Embedding is a term used in machine learning and statistics. Embeddings are mathematical representations of data that can be used for dimensionality reduction, similarity measurement, and many other tasks.

In natural language processing (NLP), text embedding is a mapping of a word or phrase into a vector of real numbers. The vector represents the word or phrase in a high-dimensional space.

The idea of word embeddings was first proposed in the early 2000s, but it wasn’t until 2013 that they became widely used with the release of the word2vec algorithm and then BERT in 2018.

What Is a Transformer?

Embeddings are used in NLP tasks such as machine translation, question answering, and text classification. They are also used in recommender systems and knowledge graphs.

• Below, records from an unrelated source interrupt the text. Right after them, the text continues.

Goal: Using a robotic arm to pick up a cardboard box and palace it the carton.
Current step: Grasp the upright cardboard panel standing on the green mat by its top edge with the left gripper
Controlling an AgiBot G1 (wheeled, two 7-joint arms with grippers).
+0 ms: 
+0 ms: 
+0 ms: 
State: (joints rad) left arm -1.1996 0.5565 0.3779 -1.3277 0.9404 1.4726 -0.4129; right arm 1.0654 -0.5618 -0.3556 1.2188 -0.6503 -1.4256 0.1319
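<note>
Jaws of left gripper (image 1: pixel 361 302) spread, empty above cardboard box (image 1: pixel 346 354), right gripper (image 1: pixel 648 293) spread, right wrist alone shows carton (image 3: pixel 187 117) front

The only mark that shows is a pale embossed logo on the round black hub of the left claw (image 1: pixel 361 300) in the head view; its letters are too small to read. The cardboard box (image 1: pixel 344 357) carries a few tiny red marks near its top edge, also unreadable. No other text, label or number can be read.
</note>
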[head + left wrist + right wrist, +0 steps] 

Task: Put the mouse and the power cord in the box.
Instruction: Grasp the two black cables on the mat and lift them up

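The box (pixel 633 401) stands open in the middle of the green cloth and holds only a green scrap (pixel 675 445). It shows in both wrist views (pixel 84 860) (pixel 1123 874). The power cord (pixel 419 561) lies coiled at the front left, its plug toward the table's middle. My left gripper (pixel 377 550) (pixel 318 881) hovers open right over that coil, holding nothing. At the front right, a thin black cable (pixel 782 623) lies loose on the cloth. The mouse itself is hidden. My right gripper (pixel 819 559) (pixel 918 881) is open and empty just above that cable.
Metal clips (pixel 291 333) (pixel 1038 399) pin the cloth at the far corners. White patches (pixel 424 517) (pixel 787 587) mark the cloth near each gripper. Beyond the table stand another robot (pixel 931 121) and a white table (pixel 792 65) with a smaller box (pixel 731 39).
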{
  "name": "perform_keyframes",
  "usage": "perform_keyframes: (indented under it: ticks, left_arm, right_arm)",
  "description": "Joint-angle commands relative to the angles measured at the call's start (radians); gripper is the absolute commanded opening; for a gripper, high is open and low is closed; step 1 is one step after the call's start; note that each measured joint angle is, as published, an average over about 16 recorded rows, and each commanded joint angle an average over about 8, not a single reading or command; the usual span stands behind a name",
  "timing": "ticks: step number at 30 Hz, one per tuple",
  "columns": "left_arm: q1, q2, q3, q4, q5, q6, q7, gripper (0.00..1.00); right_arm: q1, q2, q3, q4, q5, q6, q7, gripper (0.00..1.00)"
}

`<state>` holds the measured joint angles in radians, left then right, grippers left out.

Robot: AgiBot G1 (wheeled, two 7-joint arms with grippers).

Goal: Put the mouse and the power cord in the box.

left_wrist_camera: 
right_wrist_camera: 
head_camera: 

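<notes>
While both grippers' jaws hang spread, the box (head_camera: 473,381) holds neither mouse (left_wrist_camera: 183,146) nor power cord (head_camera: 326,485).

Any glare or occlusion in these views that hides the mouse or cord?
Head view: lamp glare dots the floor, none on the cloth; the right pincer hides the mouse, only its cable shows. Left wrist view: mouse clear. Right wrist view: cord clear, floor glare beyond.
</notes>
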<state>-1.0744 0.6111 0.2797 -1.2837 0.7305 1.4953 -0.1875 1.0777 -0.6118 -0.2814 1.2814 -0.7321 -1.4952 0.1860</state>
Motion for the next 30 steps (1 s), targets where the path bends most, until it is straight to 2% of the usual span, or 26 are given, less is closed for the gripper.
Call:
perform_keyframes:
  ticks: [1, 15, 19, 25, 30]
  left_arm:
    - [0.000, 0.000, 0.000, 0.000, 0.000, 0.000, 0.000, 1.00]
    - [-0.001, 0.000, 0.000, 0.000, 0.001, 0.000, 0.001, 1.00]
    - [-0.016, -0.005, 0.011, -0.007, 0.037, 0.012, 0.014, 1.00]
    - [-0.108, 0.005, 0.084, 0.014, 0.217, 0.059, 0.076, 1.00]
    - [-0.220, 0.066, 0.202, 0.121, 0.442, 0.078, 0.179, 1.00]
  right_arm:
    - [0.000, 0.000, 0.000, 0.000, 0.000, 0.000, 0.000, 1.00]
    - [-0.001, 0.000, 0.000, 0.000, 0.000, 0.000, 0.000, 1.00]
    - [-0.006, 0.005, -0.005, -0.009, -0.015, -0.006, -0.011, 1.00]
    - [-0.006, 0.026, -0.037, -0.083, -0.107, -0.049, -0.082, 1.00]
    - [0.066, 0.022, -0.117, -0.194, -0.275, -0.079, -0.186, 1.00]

A transformer is a type of neural network that can be used for NLP tasks such as machine translation and question answering. The transformer was first proposed in 2017 in the paper Attention Is All You Need.

Transformers are different from traditional recurrent neural networks (RNNs) in that they do not require sequential data. This makes them well suited for tasks like machine translation, where the input and output are not necessarily in the same order.

Transformers are also more parallelizable than RNNs, which makes them faster to train.

Sentence Transformers is a state-of-the-art model for text and image embeddings.

How to Use Sentence Transformers for Text Embeddings?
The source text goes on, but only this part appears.